Currently configured to process:
- ZIP Supports password protected archives. (more robust than 7zip and handles some files that 7zip won't)
Note: This does not support all possible encryption/compression modes and as such, it is generally recommended to use 7zip in preference, which has more comprehensive support.
Example Output:
----- Zip results -----
OK
Output features:
box_type: zip
password: password
box_password: password
box_count: 2
box_filepath: test_file_1.txt
test_file_2.txt
box_insertdate: test_file_1.txt - 2016-07-14 16:08:02
test_file_2.txt - 2016-07-14 16:08:22
zip_compression: 0
Generated child entities (2):
{'action': 'unzipped'} <binary: 77f285fd549654a7f9a54ec4dfc7597fcfd66b6622c3b31b60047204f0a213f0>
content: 45 bytes
{'action': 'unzipped'} <binary: 816ac3e617f55165dd748c5b6ff16fd05b79bf5104bfd41274635019b239d02b>
content: 50 bytes
Feature key:
box_type: The binary is of this box type
password: Password used to unbox this binary
box_password: Password used to unbox this binary
box_count: Number of items found in the box
box_filepath: This entity contains this filepath
box_insertdate: Date the file was inserted into the archive
zip_compression: Compression used on this zip file
Python Package management
This python package is managed using a setup.py and pyproject.toml file.

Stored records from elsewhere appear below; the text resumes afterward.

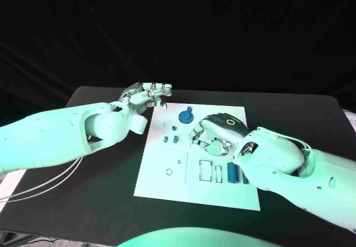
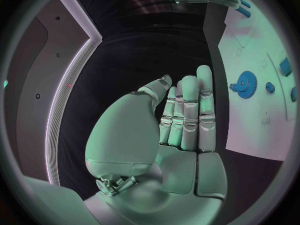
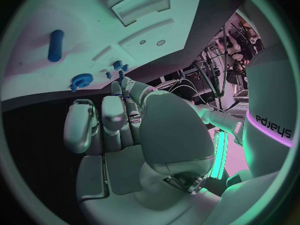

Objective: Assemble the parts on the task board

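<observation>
Centrally on the black surface [image 1: 89,206] lies the white task board [image 1: 171,190], and the blue parts sit on it. A blue gear [image 1: 185,115] stands near the board's far edge, with a small blue knob [image 2: 270,87] just beside it in the left wrist view. Small blue pieces [image 1: 171,138] lie nearer the board's middle, close to rectangular recesses [image 1: 210,170], and a long blue cylinder [image 1: 233,173] lies by the board's right edge, partly behind the right arm. The recesses look unfilled, so I judge the assembly far from complete.

Over the board's middle hangs the right hand [image 1: 215,131], fingers bent downward toward the board beside the small pieces; from the right wrist view its fingers [image 3: 115,120] lie close together and point toward the gear. Whether it pinches anything, I cannot tell. Its position suggests it is working at or reaching for a small part there.

Off the board's far left corner the left hand [image 1: 147,93] hovers above the surface, fingers [image 2: 190,110] straight, side by side, holding nothing. It seems parked clear of the board, leaving room for the right hand.
</observation>
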You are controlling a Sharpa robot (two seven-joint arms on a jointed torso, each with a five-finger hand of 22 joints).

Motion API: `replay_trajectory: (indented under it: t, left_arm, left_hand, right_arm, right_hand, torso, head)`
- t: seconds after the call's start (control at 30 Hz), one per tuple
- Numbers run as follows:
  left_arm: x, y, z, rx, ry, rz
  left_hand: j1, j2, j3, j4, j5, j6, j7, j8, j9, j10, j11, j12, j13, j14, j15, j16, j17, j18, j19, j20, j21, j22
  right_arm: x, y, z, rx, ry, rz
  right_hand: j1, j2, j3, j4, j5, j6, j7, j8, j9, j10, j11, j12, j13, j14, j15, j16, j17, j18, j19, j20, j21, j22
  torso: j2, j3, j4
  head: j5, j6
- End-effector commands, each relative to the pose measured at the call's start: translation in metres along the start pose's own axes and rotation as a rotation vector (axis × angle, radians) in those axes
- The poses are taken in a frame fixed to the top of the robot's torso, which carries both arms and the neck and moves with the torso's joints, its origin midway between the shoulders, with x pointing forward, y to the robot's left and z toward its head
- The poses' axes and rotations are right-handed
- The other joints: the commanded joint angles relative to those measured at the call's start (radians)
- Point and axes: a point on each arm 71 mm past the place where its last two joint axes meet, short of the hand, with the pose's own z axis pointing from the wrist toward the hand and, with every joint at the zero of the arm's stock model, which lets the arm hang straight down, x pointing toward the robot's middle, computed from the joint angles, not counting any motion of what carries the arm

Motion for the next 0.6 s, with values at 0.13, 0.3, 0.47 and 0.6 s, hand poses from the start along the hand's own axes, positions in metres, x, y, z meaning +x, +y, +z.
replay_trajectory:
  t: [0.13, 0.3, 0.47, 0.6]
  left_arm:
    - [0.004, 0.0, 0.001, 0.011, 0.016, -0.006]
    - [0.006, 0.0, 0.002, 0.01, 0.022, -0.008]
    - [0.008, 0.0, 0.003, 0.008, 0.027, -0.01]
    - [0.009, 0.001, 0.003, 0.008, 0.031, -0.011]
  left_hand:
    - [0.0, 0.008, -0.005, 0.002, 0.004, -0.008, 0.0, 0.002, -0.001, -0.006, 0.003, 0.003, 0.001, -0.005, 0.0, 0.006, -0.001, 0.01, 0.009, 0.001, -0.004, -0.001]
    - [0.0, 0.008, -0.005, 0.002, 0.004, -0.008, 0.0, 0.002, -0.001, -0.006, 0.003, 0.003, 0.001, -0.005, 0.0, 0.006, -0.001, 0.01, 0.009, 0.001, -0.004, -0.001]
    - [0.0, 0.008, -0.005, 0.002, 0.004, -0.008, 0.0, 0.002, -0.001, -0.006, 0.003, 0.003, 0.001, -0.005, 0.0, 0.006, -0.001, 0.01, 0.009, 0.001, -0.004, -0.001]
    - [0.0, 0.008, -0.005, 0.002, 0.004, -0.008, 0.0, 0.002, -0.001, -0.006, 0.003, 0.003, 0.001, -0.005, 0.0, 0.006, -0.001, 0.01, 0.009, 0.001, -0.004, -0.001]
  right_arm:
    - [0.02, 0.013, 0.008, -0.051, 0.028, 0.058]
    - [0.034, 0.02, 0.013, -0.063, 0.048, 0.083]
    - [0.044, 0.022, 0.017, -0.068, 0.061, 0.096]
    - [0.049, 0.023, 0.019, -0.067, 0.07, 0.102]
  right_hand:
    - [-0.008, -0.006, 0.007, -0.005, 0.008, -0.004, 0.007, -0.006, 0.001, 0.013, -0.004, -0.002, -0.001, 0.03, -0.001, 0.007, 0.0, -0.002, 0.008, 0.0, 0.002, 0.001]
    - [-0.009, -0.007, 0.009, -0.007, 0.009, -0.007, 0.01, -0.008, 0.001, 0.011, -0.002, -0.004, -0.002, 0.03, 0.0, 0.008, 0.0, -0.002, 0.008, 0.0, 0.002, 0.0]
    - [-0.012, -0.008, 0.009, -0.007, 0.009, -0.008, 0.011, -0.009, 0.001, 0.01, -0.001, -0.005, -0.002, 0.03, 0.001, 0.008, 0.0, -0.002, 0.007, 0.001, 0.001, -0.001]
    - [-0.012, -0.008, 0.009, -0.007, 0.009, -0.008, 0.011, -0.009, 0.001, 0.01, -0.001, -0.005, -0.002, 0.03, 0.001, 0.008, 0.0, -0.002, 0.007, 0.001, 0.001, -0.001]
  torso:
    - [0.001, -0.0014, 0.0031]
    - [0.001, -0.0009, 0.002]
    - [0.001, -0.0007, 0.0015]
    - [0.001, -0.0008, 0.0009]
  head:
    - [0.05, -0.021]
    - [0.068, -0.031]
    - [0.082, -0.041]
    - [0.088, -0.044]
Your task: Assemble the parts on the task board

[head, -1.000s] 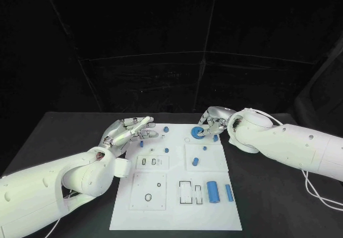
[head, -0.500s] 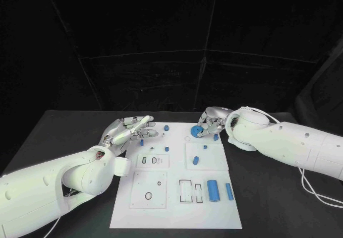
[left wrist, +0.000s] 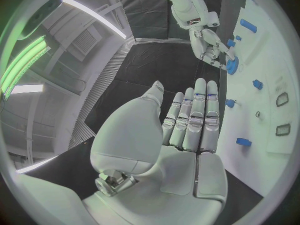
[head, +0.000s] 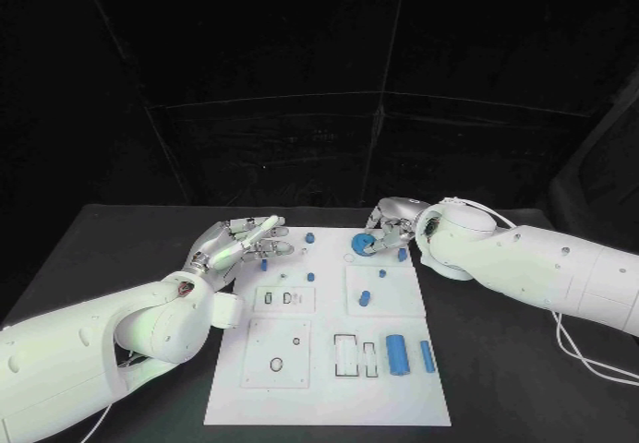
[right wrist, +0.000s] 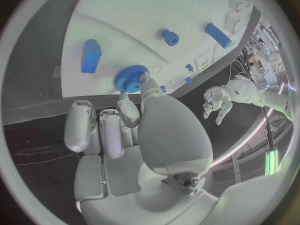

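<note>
Gear (head: 364, 243), blue, toothed disc: pinched in the right hand (head: 393, 224) at the far edge of the task board (head: 319, 388), right of centre. Right wrist view shows thumb and a finger on the gear (right wrist: 131, 79), rest of the fingers curled short of it; whether it hangs clear of the board or touches it, can't tell. Small blue peg (head: 309, 237) stands just left of it, another (head: 401, 257) just nearer. Two long blue bars (head: 395, 354) lie at the near right, beside empty rectangular slots (head: 345, 355). Left hand (head: 244, 242) spread, holding nothing, over the board's far left corner on the black tabletop (head: 80, 268).

Risks, my read: the thin pinch could let the gear tilt or slip on the way down; a tilted gear would jam on its seat. Crowded pegs nearby could get knocked by the curled fingers.
</note>
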You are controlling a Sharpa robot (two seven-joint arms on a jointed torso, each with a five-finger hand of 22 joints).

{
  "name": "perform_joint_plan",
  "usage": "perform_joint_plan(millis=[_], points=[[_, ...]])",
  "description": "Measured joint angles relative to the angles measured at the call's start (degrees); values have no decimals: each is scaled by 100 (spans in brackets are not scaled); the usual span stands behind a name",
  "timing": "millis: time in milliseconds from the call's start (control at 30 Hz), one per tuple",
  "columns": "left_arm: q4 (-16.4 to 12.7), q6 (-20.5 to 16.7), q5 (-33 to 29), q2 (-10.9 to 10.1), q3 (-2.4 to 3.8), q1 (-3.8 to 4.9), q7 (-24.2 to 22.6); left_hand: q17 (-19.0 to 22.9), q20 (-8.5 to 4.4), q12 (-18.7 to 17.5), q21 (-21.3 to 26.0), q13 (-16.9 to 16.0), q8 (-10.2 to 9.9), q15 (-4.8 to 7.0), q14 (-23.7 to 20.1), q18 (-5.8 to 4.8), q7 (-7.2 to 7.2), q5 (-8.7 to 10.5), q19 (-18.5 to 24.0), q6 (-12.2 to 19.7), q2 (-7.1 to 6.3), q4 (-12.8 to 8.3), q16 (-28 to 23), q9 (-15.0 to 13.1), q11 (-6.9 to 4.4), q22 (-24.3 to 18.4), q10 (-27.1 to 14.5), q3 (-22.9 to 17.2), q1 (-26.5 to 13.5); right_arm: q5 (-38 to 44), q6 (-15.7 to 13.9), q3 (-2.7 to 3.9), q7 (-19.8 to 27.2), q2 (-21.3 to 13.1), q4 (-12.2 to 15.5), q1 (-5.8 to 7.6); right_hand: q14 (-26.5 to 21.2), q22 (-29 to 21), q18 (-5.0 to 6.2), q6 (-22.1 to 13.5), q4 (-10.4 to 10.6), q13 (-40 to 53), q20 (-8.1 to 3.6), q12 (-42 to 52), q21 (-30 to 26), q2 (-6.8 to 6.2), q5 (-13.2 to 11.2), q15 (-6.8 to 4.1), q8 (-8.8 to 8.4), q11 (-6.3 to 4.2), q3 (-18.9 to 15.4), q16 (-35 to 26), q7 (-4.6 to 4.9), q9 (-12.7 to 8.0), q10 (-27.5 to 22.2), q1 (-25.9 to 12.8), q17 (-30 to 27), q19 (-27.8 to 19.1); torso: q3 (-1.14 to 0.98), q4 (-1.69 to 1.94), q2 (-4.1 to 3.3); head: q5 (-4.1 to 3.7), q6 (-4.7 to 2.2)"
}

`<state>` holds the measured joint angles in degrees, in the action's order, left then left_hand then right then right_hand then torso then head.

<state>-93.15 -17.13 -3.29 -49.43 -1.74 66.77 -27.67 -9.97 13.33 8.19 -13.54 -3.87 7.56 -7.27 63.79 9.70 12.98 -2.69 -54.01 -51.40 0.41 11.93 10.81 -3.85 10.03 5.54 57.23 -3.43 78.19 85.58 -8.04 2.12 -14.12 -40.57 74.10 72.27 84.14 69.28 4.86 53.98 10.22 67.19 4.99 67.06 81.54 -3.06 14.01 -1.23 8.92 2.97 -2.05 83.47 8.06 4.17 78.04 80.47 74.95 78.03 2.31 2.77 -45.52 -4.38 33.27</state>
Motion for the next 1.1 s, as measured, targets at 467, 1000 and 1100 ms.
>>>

Standardisation of installing and testing the python package is handled through tox. Tox commands include:
# Run all standard tox actions
tox
# Run linting only
tox -e style
# Run tests only
tox -e test
Dependency management
Dependencies are managed in the requirements.txt, requirements_test.txt and debian.txt file.
The requirements files are the python package dependencies for normal use and specific ones for tests (e.g pytest, black, flake8 are test only dependencies).
The debian.txt file manages the debian dependencies that need to be installed on development systems and docker images.
Sometimes the debian.txt file is insufficient and in this case the Dockerfile may need to be modified directly to install complex dependencies.